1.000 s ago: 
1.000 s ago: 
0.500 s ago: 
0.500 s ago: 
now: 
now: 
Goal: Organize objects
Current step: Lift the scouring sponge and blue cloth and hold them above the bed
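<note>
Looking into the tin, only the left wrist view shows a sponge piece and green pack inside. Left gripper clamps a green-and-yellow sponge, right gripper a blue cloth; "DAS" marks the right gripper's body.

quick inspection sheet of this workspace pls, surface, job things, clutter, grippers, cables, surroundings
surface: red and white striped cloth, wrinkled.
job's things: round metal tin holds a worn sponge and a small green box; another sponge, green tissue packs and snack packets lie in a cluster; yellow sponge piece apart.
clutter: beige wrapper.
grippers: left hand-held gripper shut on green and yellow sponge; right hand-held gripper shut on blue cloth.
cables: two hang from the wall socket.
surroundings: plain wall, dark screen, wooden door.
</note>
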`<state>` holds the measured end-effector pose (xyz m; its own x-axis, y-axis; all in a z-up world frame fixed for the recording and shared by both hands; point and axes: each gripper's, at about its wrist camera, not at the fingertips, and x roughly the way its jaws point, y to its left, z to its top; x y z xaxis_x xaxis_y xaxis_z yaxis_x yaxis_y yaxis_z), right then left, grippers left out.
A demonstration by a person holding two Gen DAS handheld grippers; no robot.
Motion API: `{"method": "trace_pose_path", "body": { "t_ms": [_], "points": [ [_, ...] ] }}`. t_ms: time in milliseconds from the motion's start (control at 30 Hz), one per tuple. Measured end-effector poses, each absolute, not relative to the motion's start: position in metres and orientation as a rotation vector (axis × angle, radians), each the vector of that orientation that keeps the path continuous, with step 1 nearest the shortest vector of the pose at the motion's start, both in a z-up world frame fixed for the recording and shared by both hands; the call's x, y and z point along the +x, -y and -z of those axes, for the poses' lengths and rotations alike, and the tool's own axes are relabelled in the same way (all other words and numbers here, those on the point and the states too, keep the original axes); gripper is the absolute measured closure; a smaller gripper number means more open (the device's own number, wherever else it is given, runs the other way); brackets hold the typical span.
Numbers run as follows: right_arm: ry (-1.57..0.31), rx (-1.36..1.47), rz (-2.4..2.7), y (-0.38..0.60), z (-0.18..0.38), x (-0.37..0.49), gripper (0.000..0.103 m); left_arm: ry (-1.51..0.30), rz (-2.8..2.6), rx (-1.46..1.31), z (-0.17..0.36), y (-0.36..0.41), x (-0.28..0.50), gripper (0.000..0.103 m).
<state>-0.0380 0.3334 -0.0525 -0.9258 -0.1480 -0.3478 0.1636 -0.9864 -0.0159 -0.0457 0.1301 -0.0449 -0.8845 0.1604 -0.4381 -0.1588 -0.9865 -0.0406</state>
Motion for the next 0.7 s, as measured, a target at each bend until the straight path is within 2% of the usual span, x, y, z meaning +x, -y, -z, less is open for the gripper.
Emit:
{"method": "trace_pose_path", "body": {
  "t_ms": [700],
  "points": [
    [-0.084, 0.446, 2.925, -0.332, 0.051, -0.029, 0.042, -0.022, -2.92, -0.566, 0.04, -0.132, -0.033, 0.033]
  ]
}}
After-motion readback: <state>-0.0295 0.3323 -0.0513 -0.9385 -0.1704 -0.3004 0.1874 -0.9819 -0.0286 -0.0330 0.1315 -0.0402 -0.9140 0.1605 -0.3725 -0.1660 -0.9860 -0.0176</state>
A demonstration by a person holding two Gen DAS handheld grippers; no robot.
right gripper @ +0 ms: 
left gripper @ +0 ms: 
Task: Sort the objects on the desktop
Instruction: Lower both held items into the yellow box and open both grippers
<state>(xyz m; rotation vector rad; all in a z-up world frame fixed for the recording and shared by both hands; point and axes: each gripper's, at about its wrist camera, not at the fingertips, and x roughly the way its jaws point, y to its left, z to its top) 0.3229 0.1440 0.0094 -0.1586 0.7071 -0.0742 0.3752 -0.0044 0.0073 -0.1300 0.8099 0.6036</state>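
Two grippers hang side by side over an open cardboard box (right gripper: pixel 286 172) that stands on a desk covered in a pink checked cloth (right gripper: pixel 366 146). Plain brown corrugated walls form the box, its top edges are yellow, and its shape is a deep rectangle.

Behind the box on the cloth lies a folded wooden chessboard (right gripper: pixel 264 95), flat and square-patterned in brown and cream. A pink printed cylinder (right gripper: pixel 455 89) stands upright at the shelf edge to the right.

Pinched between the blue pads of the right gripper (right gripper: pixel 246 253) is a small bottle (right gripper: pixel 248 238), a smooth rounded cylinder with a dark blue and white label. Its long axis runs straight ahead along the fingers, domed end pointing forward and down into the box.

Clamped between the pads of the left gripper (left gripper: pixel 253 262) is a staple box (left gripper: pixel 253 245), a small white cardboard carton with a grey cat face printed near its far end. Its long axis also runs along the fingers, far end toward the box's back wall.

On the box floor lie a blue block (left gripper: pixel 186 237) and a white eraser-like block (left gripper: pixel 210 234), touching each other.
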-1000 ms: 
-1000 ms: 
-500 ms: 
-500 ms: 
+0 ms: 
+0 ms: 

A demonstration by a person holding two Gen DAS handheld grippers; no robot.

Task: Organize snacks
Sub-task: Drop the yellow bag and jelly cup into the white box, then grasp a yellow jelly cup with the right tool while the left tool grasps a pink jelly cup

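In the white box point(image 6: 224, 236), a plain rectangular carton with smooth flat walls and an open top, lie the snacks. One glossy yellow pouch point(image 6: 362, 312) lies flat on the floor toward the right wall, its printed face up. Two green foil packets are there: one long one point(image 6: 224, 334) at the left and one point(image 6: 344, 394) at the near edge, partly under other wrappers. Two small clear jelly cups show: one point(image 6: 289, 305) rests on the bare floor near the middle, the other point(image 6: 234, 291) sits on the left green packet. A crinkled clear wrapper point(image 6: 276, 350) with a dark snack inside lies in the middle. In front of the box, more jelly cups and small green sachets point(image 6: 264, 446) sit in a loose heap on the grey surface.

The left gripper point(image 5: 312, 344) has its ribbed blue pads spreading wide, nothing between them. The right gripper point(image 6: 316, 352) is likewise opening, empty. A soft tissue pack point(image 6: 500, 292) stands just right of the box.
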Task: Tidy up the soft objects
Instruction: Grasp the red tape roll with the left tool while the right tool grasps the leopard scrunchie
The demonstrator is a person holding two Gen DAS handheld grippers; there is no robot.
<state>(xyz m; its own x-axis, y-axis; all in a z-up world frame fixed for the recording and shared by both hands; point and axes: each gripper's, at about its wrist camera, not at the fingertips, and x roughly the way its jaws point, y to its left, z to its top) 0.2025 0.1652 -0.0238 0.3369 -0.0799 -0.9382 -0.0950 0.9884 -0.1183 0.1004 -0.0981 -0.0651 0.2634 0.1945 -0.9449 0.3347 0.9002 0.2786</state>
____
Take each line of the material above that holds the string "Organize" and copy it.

Goal: Organize objects
Task: Organize snacks

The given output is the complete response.